Oleg Kalnichevski wrote:

Sadly enough, there's (there will be) no reliable way to interrupt a
request in the release 2.0. It is an unfortunate oversight on our part.
This feature is planned for the 2.1 release:


This is a hard problem, because almost all of the calls in the old java.io library are non-interruptible. There's no good way to, for example, have a background thread whose job is to interrupt requests that have taken too long. In our current code, we fake interruptible threads by using (pooled) background threads to execute the requests. When the timeout interval expires, we give up on waiting for the background thread to finish the fetch and just throw a timeout exception. But I haven't found a way to make the background thread actually stop the fetch, so it just sits there until the socket timeout (if any) triggers an IOException. At that point we can recycle the thread back into the pool. This is very error-prone, though; I'm currently trying to track down a nasty synchronization bug in the threading.
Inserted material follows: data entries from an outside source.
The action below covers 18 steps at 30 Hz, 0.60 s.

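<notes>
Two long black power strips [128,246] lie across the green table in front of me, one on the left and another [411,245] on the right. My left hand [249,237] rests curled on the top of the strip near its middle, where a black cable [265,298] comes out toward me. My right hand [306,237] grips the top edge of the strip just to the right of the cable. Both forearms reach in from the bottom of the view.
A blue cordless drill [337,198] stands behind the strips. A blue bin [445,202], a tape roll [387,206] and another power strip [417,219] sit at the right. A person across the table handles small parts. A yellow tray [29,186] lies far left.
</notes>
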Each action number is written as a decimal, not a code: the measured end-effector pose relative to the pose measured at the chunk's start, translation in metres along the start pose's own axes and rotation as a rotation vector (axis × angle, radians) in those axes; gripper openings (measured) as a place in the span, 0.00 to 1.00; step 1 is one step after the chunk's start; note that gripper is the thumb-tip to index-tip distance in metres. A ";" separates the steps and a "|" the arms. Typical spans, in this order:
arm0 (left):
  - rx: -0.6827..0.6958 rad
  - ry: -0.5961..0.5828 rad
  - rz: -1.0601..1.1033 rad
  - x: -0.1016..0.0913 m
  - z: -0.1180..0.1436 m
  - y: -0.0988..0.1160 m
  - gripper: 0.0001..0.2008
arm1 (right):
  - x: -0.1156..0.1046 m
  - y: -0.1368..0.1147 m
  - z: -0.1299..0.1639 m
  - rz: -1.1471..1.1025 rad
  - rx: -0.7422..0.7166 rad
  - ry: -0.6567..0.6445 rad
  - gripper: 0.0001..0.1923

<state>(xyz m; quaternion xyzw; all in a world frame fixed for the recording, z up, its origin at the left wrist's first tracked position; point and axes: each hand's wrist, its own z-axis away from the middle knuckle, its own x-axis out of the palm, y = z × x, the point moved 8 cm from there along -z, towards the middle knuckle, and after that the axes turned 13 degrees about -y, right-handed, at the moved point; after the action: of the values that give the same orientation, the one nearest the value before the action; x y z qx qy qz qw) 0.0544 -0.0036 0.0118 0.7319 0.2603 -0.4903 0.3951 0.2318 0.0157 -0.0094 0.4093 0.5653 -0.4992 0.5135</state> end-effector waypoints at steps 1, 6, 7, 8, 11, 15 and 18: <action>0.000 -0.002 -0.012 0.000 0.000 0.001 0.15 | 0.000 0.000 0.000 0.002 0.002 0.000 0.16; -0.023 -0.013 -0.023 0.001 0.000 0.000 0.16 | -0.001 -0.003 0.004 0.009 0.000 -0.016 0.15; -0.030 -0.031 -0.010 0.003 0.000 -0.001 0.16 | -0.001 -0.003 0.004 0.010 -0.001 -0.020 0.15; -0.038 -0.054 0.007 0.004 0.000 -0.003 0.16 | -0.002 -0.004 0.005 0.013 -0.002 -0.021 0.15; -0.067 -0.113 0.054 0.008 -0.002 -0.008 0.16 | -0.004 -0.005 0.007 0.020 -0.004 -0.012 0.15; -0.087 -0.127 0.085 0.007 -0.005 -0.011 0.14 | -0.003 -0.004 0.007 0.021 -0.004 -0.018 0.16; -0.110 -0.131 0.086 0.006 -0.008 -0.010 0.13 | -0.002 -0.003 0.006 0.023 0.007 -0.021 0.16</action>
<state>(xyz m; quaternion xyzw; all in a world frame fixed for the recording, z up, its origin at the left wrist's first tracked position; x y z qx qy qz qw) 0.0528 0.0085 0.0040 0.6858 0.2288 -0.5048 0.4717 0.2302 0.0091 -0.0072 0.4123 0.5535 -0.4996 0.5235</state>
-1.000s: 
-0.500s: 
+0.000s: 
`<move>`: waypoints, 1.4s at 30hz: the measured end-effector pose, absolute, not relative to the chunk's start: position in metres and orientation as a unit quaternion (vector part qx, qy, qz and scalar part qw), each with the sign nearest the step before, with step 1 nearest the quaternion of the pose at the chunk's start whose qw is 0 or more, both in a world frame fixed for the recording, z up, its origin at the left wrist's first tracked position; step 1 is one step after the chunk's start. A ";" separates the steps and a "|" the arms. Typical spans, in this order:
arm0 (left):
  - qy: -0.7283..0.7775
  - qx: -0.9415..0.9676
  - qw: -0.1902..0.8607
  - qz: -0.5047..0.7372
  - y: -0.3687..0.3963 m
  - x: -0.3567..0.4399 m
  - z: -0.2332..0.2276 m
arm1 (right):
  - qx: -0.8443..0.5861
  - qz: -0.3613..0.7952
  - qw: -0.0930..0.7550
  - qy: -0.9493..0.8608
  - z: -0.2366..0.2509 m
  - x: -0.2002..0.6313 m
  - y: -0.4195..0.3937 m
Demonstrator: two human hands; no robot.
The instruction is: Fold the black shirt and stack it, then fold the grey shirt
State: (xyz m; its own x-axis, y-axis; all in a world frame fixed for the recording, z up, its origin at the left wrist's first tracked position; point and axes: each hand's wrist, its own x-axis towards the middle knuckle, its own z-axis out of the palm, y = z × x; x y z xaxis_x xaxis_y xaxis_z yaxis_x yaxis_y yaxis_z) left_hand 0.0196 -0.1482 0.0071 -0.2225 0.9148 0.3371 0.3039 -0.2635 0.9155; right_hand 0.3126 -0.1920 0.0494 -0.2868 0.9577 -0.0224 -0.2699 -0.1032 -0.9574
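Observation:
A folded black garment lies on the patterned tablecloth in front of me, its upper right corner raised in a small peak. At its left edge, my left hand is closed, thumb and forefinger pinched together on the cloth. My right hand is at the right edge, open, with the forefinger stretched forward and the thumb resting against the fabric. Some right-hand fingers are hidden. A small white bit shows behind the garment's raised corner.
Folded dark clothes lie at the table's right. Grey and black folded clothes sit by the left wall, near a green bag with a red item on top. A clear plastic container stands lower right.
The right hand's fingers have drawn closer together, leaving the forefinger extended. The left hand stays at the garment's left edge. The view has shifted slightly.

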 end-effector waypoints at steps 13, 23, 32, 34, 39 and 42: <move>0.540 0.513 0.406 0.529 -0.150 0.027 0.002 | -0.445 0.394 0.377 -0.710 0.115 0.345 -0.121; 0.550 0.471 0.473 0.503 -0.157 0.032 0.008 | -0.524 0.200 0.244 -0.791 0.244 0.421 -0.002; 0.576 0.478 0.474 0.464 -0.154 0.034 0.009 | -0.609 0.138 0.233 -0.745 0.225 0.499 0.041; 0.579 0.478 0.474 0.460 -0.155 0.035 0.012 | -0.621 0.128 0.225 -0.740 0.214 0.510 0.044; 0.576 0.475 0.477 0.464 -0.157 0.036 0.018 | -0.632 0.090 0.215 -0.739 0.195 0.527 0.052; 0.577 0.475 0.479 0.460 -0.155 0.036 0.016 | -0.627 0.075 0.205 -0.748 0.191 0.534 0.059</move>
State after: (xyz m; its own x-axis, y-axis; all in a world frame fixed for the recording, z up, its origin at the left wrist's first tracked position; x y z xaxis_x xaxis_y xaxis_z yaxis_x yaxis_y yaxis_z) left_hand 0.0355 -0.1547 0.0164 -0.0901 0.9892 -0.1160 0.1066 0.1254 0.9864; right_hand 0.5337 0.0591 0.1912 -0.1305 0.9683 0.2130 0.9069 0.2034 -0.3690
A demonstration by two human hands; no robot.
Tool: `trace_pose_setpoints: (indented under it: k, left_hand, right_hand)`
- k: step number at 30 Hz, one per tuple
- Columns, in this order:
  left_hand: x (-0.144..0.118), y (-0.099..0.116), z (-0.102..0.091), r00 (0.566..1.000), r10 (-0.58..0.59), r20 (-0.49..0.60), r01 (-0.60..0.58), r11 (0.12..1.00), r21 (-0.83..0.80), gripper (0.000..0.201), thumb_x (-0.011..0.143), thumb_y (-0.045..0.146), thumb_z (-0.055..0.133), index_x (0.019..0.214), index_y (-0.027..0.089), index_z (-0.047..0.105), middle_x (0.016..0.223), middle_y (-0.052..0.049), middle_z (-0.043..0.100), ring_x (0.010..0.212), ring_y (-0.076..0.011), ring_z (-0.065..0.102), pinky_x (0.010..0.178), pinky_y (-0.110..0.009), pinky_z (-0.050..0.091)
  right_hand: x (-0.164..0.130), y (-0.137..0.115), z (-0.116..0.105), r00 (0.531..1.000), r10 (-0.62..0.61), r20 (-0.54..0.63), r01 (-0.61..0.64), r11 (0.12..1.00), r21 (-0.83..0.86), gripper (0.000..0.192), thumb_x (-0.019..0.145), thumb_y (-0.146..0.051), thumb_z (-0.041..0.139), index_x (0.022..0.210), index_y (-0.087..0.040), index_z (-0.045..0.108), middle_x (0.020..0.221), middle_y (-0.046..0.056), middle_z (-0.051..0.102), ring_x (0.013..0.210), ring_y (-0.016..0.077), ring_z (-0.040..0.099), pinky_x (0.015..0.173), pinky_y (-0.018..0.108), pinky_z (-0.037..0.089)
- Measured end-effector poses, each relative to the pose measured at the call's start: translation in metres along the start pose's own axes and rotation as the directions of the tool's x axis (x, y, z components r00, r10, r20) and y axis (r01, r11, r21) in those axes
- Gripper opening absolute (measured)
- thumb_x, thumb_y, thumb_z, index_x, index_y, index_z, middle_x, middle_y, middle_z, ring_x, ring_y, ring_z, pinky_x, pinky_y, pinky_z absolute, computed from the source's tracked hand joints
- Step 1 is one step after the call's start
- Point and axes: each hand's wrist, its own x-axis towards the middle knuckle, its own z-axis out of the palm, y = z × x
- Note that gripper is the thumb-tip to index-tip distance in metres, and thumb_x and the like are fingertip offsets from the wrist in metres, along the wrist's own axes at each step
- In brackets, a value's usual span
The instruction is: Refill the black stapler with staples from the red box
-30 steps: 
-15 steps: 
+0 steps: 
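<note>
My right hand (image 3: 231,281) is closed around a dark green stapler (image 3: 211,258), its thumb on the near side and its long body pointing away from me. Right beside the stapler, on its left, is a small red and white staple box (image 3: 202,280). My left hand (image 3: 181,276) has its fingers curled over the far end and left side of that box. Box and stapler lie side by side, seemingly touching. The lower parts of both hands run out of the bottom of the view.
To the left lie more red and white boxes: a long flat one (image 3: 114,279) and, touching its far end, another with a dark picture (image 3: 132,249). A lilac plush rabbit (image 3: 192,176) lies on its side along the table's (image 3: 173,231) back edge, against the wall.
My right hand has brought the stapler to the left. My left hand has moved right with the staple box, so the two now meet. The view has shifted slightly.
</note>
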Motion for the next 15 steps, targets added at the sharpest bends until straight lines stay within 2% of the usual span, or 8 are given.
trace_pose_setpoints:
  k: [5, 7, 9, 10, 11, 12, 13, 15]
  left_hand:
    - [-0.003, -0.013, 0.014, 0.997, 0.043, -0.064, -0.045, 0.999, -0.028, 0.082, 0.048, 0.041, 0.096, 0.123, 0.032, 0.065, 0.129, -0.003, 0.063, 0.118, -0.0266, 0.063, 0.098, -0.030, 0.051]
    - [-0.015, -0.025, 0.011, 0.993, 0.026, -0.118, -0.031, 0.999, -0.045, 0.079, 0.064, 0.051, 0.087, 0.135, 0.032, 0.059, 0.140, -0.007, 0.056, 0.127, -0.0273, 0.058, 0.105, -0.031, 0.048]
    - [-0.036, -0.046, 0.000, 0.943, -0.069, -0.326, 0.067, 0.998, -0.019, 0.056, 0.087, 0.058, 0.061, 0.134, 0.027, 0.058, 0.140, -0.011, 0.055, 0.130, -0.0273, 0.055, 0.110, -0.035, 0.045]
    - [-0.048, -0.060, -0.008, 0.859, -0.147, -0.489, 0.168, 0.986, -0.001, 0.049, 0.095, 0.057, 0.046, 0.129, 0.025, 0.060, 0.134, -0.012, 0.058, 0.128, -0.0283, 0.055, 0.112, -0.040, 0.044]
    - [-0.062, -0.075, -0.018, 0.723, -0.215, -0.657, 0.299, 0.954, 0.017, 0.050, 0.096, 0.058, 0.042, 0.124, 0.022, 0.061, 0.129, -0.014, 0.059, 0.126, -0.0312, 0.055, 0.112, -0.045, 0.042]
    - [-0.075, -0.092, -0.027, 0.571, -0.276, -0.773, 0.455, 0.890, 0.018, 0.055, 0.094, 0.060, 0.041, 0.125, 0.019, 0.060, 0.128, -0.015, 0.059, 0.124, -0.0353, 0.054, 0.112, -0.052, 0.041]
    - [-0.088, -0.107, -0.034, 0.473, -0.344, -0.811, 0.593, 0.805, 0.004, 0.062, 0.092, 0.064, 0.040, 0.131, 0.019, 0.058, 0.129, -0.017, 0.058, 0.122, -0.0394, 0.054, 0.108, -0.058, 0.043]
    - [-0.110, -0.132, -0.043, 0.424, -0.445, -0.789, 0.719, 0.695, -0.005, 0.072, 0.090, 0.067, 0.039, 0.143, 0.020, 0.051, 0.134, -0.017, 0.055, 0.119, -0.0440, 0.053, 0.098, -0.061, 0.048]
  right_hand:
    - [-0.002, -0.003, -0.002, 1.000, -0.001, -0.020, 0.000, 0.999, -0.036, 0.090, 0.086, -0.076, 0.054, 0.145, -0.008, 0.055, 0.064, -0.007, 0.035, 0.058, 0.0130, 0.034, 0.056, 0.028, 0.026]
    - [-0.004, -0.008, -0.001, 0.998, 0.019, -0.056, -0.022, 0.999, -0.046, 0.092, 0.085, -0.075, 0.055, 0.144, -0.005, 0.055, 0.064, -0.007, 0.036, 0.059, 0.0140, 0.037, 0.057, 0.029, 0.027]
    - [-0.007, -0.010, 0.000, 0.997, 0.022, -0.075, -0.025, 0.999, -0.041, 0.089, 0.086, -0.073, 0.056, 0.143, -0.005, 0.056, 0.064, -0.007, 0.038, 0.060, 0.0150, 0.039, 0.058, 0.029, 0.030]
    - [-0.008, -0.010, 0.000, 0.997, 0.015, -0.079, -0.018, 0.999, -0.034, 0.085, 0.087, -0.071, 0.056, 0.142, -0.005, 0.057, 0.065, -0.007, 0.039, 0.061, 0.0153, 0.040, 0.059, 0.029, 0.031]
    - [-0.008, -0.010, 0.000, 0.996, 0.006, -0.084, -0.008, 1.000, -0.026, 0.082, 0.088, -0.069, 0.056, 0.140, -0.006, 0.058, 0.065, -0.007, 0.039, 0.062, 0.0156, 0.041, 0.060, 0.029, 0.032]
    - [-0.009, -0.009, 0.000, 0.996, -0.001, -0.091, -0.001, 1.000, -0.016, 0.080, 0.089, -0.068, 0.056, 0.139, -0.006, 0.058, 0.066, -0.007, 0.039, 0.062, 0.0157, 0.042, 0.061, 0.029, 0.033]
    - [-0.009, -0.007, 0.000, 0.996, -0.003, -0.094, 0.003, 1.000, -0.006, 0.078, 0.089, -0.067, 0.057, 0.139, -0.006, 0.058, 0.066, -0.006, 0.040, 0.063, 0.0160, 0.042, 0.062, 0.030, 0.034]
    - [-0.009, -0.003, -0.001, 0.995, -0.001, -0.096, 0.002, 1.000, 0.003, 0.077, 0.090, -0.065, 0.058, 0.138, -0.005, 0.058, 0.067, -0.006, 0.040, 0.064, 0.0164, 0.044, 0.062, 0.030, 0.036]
To make this feature work, we'd probably have to do something like this:

- Add a timeout property to HttpMethod or HttpMethodBase
- Just before executing a method, set an internal "endTime" property
- Every time we're about to do a socket operation, e.g. in AutoCloseInputStream.read(), compare the current time and endTime. If we're past endTime, though an exception. If not, adjust the socket timeout so that the read operation can't go past endTime.
- Do similar things while waiting on the connection pool, opening sockets, etc.


Yuck. I keep thinking there *must* be a simpler way, but I haven't found it yet.